**REQUIREMENT:**
Nothing should appear in the answer except the lines below from the line containing "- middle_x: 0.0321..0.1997" through the line containing "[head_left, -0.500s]", copied exactly, with pictures left out.

>>

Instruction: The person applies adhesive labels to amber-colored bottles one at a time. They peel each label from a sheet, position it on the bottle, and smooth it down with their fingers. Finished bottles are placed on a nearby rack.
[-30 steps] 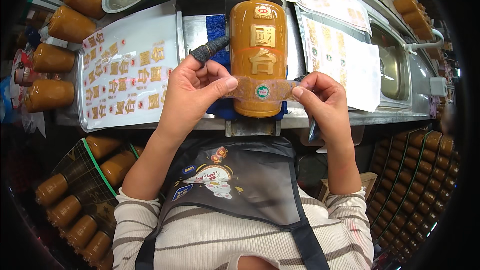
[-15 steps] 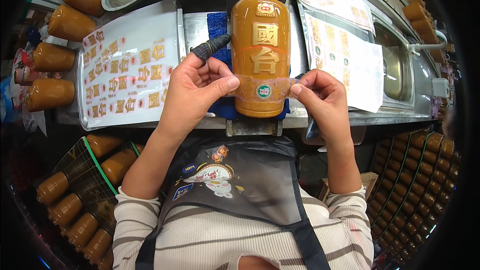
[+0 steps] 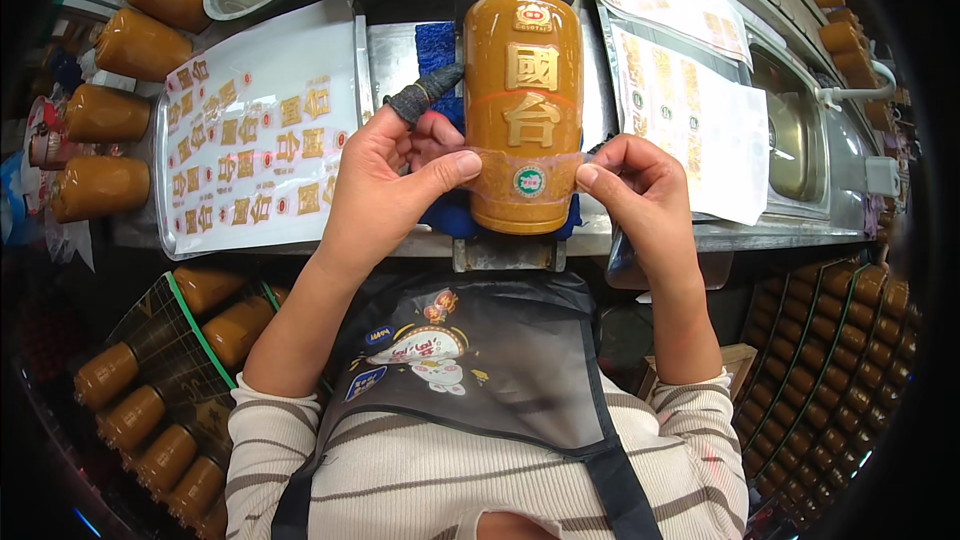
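The glossy amber-brown bottle with rounded shoulders [image 3: 523,110] lies on its back on a metal holder [image 3: 508,258], and its short clear neck points away from the person. Two large raised golden characters and a small red and golden emblem decorate its front. The thin transparent film strip with pale golden pattern and round green emblem [image 3: 528,180] extends flat and crosswise over the lower part of the bottle.

A cream ribbed top [image 3: 420,485] with grey-brown stripes is worn beneath a dark, cartoon-printed apron [image 3: 535,380]; on the left hand [image 3: 385,172], a black finger cover [image 3: 412,102] is worn.
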The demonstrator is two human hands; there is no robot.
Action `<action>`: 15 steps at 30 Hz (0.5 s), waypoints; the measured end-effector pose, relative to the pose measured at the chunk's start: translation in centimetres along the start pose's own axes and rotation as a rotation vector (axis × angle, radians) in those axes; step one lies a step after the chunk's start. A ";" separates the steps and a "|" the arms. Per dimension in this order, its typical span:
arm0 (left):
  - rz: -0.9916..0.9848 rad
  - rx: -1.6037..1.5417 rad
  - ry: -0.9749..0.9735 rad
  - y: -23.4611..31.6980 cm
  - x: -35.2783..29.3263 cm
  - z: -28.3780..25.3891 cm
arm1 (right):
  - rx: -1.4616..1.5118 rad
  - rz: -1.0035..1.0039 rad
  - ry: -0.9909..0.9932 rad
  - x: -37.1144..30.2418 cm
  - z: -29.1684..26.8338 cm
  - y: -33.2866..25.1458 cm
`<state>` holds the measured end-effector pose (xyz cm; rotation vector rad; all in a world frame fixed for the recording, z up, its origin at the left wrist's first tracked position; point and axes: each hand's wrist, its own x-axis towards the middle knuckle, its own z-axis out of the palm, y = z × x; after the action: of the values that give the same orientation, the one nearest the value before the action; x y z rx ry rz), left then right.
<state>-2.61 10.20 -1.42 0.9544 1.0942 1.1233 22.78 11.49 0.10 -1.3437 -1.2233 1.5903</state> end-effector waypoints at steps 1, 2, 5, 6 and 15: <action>-0.001 0.003 0.007 -0.1 0.0 0.0 | -0.003 0.002 -0.004 0.0 0.0 0.0; 0.013 0.107 0.001 -0.2 0.0 -0.3 | -0.007 0.005 -0.008 0.0 0.0 -0.1; 0.068 0.337 -0.002 -0.6 0.1 -1.1 | -0.056 0.032 -0.034 0.0 -0.2 -0.4; 0.093 0.361 0.011 -0.8 0.1 -1.1 | -0.078 0.045 -0.048 0.0 -0.2 -0.5; 0.150 0.115 -0.127 -1.4 0.2 0.5 | -0.046 -0.146 0.088 -0.4 1.4 0.5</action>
<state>-1.80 10.15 -2.65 1.1983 1.0056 1.1134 21.56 10.64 -0.26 -1.3077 -1.2813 1.3951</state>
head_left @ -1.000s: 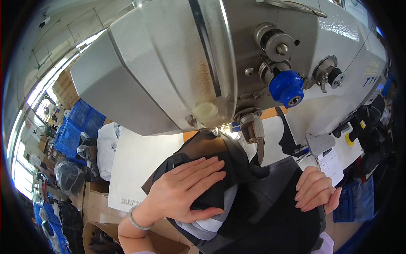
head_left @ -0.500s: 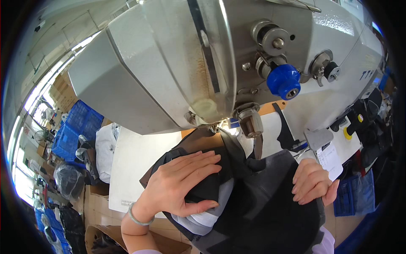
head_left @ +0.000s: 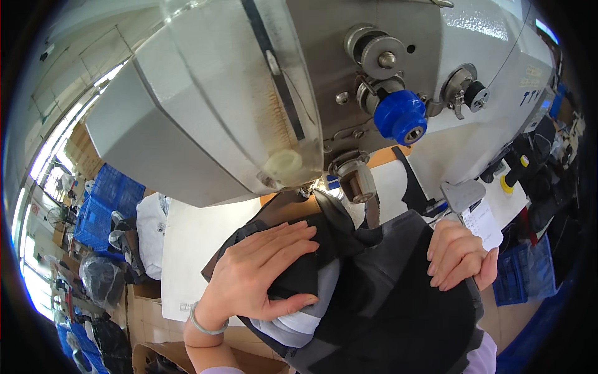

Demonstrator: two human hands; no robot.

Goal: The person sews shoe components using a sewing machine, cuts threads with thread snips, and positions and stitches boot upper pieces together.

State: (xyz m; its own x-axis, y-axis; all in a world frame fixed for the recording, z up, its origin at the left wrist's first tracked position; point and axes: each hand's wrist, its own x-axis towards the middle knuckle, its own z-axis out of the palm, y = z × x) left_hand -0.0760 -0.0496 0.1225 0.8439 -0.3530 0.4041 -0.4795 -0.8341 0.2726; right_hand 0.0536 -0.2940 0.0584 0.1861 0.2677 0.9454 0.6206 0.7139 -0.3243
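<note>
One sewing machine point(head_left: 180, 137) is looming over one white table point(head_left: 194, 249), its head blocking the view behind. Beneath it, one black cloth point(head_left: 392, 305) is bunching up and spreading toward the person. The left hand point(head_left: 258, 268) (one pale bracelet point(head_left: 200, 326) is circling its wrist) is pressing flat on the cloth, unclenched, thumb apart; the right hand point(head_left: 460, 255) is curling round the cloth's right edge, holding it. One paper point(head_left: 483, 225) is lying just beyond; one blue crate point(head_left: 511, 274) is standing low, right.
</note>
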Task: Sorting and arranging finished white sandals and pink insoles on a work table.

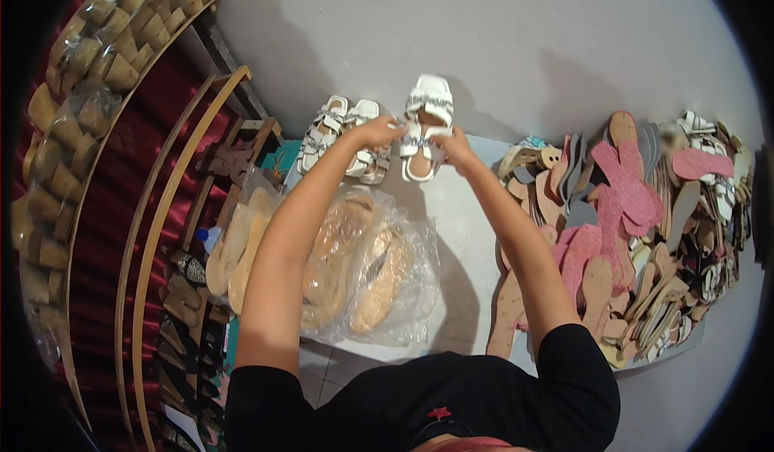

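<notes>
Fingers of the left hand (377,133) and right hand (458,149) pinch one jewelled white sandal (418,163) from opposite sides, probably to keep it steady; it hangs near the far edge of the tabletop (463,242), toe toward the wall (524,33); near the far left corner sit at least two similar sandals (324,135), perhaps grouped as matching stock; toward the near edge lie at least two clear plastic bags (387,279); along the right edge spreads a heap of soles (610,238), too many to count.
</notes>
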The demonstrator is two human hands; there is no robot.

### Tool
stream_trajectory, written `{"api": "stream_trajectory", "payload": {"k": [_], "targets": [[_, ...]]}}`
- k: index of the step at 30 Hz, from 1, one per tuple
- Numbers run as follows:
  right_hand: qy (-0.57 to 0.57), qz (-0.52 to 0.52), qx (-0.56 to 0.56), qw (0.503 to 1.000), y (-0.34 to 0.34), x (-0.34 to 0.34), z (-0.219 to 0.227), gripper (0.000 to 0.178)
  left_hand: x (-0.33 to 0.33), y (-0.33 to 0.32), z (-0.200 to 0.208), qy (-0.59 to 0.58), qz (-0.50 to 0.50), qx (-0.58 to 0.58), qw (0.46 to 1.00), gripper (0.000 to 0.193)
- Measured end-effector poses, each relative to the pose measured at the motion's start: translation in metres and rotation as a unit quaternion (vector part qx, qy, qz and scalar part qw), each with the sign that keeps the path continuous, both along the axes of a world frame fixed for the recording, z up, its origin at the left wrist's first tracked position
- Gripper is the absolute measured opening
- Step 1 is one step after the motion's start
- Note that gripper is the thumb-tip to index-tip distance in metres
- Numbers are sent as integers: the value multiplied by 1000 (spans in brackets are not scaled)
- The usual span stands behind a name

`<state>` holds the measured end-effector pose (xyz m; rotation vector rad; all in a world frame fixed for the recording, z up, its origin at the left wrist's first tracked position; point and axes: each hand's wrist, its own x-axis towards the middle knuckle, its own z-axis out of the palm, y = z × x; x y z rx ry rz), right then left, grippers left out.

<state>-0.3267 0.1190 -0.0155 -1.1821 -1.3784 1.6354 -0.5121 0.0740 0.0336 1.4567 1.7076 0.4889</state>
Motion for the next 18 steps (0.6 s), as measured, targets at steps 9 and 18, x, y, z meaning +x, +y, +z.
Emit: {"api": "stream_trajectory", "payload": {"k": [9,18], "targets": [[-111,-40,-45,992,77,-70,-152,28,-78,50,-106,173,-66,2,983,43],[-19,21,-6,1000,87,-79,-193,28,-76,53,-112,211,-90,-18,973,60]]}}
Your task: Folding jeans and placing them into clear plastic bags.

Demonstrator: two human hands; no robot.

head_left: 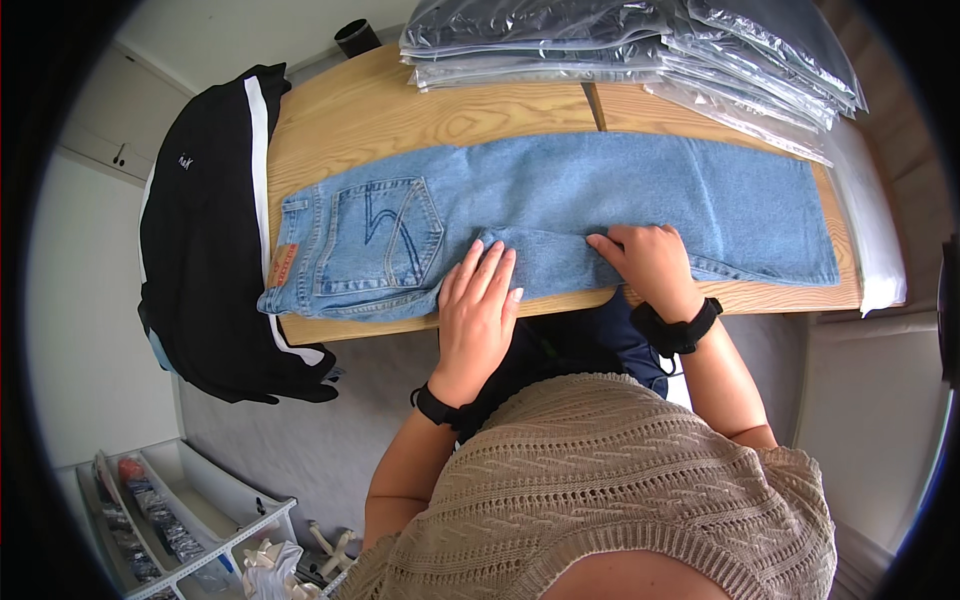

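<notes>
A pair of light blue jeans (600, 190) lies folded lengthwise across the wooden table, waistband to the left and leg hems to the right. Its stitched back pocket (380, 235) faces up. My left hand (478, 300) rests with fingers stretched out on the near edge of the denim, just right of the pocket. Farther right, my right hand (650, 262) pinches the near edge of the jeans between thumb and curled fingers. Between my hands a strip of the denim is turned up over the leg.
Clear plastic packages (620, 45) are stacked at the back right of the table (400, 110). Flat clear bags (870, 230) hang over its right end. A black garment with a white stripe (200, 230) drapes at the left. A white open drawer unit (200, 510) stands lower left.
</notes>
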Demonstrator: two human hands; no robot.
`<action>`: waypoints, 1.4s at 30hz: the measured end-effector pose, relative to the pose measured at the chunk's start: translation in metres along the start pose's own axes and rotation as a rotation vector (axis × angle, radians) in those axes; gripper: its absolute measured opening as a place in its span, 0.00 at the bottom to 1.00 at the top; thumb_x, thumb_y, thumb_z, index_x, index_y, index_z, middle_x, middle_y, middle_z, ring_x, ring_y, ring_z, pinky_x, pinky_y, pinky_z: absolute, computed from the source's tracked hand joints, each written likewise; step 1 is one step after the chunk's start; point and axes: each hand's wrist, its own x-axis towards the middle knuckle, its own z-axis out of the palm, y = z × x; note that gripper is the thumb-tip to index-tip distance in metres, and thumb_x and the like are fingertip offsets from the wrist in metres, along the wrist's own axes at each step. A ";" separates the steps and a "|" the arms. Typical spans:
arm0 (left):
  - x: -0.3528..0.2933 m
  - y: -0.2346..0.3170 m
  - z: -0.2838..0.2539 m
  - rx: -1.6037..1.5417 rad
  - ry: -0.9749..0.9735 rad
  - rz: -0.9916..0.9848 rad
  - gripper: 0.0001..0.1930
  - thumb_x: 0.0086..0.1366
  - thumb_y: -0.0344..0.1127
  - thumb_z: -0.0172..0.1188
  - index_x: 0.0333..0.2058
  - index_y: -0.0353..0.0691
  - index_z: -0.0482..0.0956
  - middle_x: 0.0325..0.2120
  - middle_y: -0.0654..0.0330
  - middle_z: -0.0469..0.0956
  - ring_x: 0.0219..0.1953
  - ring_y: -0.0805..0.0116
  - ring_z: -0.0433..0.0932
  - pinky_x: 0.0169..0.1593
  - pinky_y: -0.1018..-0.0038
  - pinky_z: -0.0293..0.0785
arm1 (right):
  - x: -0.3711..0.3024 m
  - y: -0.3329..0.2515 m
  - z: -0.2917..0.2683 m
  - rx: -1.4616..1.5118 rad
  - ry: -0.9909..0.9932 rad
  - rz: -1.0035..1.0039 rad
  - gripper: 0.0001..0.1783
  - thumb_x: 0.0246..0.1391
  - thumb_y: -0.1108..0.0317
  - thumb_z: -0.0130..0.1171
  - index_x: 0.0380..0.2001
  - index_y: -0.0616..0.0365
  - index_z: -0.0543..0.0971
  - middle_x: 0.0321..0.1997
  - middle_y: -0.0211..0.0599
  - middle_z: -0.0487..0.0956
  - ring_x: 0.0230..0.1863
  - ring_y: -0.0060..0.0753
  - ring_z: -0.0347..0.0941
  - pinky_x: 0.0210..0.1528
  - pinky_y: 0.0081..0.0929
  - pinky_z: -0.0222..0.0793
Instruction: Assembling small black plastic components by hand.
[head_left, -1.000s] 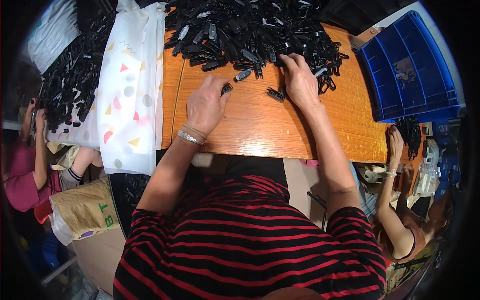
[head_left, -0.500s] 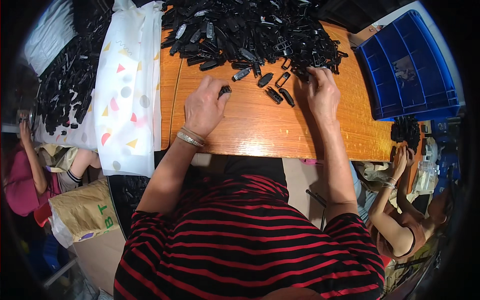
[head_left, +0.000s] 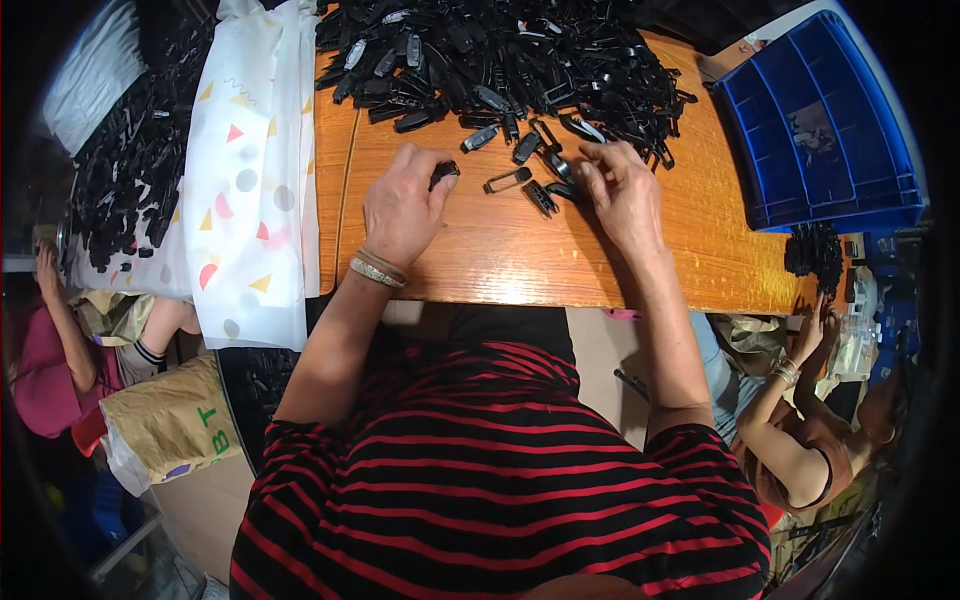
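My left hand is closed round a small black plastic part, held between thumb and fingers above the wooden table. To the right, my right hand hovers low at the edge of the loose parts, fingers loosely bent and thumb apart from them. Just left of its thumb lie several dark pieces, partly covered. Between my hands are a thin rectangular black frame, a ribbed black piece and a grey-faced oval casing.
A large heap of black plastic parts covers the far side. At left, a patterned white sheet hangs over the edge, with more black parts beyond. A blue divided bin stands at right. One person sits on either side.
My right hand has shifted left and slightly toward me. Several loose parts have moved between my hands, the rectangular frame sliding left. My left hand still holds its part.
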 end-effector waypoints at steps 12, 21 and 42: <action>0.002 0.007 -0.003 0.119 -0.046 0.063 0.09 0.56 0.31 0.65 0.37 0.40 0.79 0.34 0.57 0.73 0.33 0.55 0.77 0.35 0.65 0.74 | -0.021 -0.015 0.006 -0.253 -0.191 -0.115 0.10 0.46 0.74 0.66 0.35 0.61 0.82 0.31 0.46 0.75 0.30 0.50 0.75 0.33 0.41 0.71; 0.005 0.011 -0.008 0.066 -0.040 0.074 0.08 0.59 0.32 0.63 0.36 0.39 0.79 0.30 0.57 0.75 0.31 0.59 0.78 0.34 0.65 0.74 | -0.027 -0.010 0.002 -0.054 0.005 -0.110 0.07 0.49 0.79 0.59 0.34 0.64 0.75 0.31 0.42 0.78 0.32 0.39 0.77 0.35 0.31 0.71; -0.013 0.032 -0.008 -1.395 -0.126 -0.428 0.14 0.68 0.30 0.56 0.50 0.32 0.70 0.32 0.62 0.77 0.27 0.82 0.73 0.28 0.87 0.65 | -0.037 -0.085 0.045 0.478 0.004 -0.108 0.23 0.54 0.77 0.62 0.54 0.61 0.74 0.40 0.34 0.74 0.37 0.20 0.73 0.35 0.17 0.72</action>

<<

**EXPECTED ANSWER:**
  - middle_x: 0.0321..0.1997
  - middle_y: -0.0211..0.0599
  - middle_z: -0.0487..0.0956
  - ring_x: 0.0230..0.1863
  - ring_y: -0.0060..0.0753
  - ring_z: -0.0347..0.0941
  - pinky_x: 0.0210..0.1528
  - pinky_y: 0.0081..0.0929
  - pinky_z: -0.0222..0.0793
Instruction: Assembling small black plastic components by hand.
[head_left, -1.000s] 
[head_left, -0.500s] 

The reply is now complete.